Ki Ageng Suryomentaram, seorang pemikir Jawa yang bijaksana, mengajarkan konsep "Kawruh Jiwa" atau "Ilmu Jiwa" sebagai suatu metode untuk memahami dan mengelola diri dengan lebih baik. Menurut ajarannya, seseorang yang telah mencapai tingkat kesadaran diri yang tinggi akan mencapai maqamat atau tingkatan sebagai manusia tanpa identitas yang terikat (manungso tanpo tenger). Ia akan menjadi individu yang merdeka, tidak terikat oleh ego (kramadangsa) atau identitas apapun yang melekat pada dirinya, termasuk keinginan untuk menguasai atau dikuasai.
Dalam konteks pencegahan korupsi, konsep "Kawruh Jiwa" yang diajarkan oleh Ki Ageng Suryomentaram menjadi sangat relevan. Korupsi sering kali dimulai dari dorongan keinginan untuk memperoleh kekayaan, kehormatan, atau kekuasaan yang berlebihan, yang dapat dianggap sebagai bentuk dari semat, derajat, dan keramat menurut pandangan Ki Ageng. Dengan menerapkan "Kawruh Jiwa," seseorang dapat belajar untuk mengelola dan mengendalikan keinginan-keinginan tersebut, sehingga dapat bertindak dengan lebih etis dan bertanggung jawab dalam setiap langkahnya.
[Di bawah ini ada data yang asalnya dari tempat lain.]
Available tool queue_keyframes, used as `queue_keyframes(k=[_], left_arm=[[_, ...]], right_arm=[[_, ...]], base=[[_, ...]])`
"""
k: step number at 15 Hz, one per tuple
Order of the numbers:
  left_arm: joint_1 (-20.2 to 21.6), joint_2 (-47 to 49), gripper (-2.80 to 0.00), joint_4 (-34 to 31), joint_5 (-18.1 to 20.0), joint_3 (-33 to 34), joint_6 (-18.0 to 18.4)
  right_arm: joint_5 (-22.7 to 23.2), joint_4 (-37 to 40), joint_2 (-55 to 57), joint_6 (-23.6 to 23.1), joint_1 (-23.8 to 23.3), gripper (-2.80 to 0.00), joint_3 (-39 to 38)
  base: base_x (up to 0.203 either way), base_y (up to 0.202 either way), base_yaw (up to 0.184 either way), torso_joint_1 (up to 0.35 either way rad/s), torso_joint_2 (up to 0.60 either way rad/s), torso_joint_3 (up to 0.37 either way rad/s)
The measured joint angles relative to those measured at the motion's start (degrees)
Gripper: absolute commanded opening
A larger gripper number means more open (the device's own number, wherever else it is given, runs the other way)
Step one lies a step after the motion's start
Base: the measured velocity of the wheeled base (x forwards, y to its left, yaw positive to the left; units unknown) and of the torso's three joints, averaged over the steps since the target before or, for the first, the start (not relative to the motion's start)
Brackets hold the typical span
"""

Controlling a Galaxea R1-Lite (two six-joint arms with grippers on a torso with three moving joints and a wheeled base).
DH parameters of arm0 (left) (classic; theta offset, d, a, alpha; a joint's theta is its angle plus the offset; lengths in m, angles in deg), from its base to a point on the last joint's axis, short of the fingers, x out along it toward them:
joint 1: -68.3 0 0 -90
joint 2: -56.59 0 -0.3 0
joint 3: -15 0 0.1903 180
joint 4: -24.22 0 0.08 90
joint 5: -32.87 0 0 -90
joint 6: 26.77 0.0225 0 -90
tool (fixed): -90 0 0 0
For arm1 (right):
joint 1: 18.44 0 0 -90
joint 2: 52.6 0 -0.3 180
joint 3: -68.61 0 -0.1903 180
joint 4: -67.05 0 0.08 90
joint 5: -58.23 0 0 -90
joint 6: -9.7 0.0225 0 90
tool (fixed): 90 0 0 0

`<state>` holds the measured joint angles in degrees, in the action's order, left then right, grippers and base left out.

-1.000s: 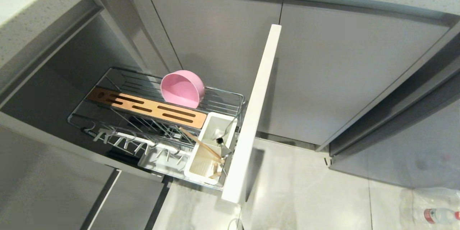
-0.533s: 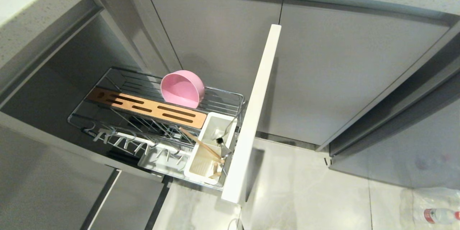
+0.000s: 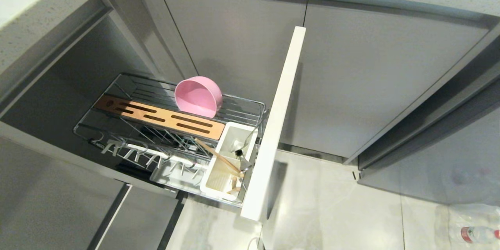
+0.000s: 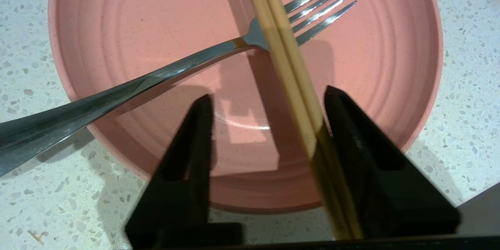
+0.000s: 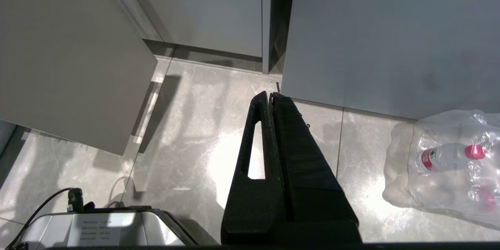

Dalam praktiknya, "Kawruh Jiwa" memberikan panduan tentang bagaimana seseorang dapat memahami motif dan dorongan-dorongan dalam dirinya sendiri. Ini melibatkan pengembangan kesadaran diri yang mendalam, sehingga seseorang dapat mengenali keinginan-keinginan yang mungkin dapat merugikan dirinya dan orang lain. Dengan cara ini, individu dapat menghindari godaan untuk terlibat dalam perilaku koruptif yang merugikan masyarakat.
Dengan demikian, melalui penerapan konsep "Kawruh Jiwa," seseorang tidak hanya dapat mencapai kebebasan dari belenggu keinginan-keinginan yang merugikan, tetapi juga dapat menjadi agen perubahan yang positif dalam pencegahan korupsi. Sebagai manusia yang mengembangkan kesadaran diri, individu dapat lebih berfokus pada tindakan-tindakan yang membawa manfaat bagi semua pihak, menciptakan lingkungan yang lebih etis, dan membangun masyarakat yang lebih bermartabat.
Namsa atau Enam Sa adalah prinsip yang diajarkan oleh Ki Ageng Suryomentaram, yang terdiri dari enam aspek, yaitu sakepenake (seenaknya/senyamannya), sabutuhe (sebutuhnya/sesuai kebutuhan), saperlune (seperlunya), sacukupe (sacukupnya), samesthine (semestinya), dan sabenere (sebenarnya).
Bila kita menghubungkan konsep Enam Sa dengan upaya pencegahan korupsi, kita dapat menginterpretasikannya sebagai berikut:
1. Sakepenake (Seenaknya/Senyamannya): Seorang pemimpin harus membuat keputusan dan bertindak dengan memastikan kenyamanannya sendiri, tanpa menyalahgunakan kekuasaan atau sumber daya untuk kepentingan pribadi atau kelompok.
2. Sabutuhe (Sebutuhnya/Sesuai Kebutuhan): Seorang pemimpin harus bijak menggunakan sumber daya, hanya sebanyak yang benar-benar diperlukan, tanpa pemborosan atau kelebihan.
3. Saperlune (Seperlunya): Seorang pemimpin harus bertindak sesuai dengan kebutuhan situasional tanpa berlebihan atau kurang, menyesuaikan langkah-langkahnya dengan konteks yang dihadapi.
4. Sacukupe (Sacukupnya): Seorang pemimpin harus merasa puas dengan apa yang dimilikinya, tanpa kelaparan kekuasaan atau kekayaan yang berlebihan.
5. Samesthine (Semestinya): Seorang pemimpin harus berperilaku sesuai dengan yang seharusnya, tanpa melanggar hukum atau etika dalam tindakan dan keputusannya.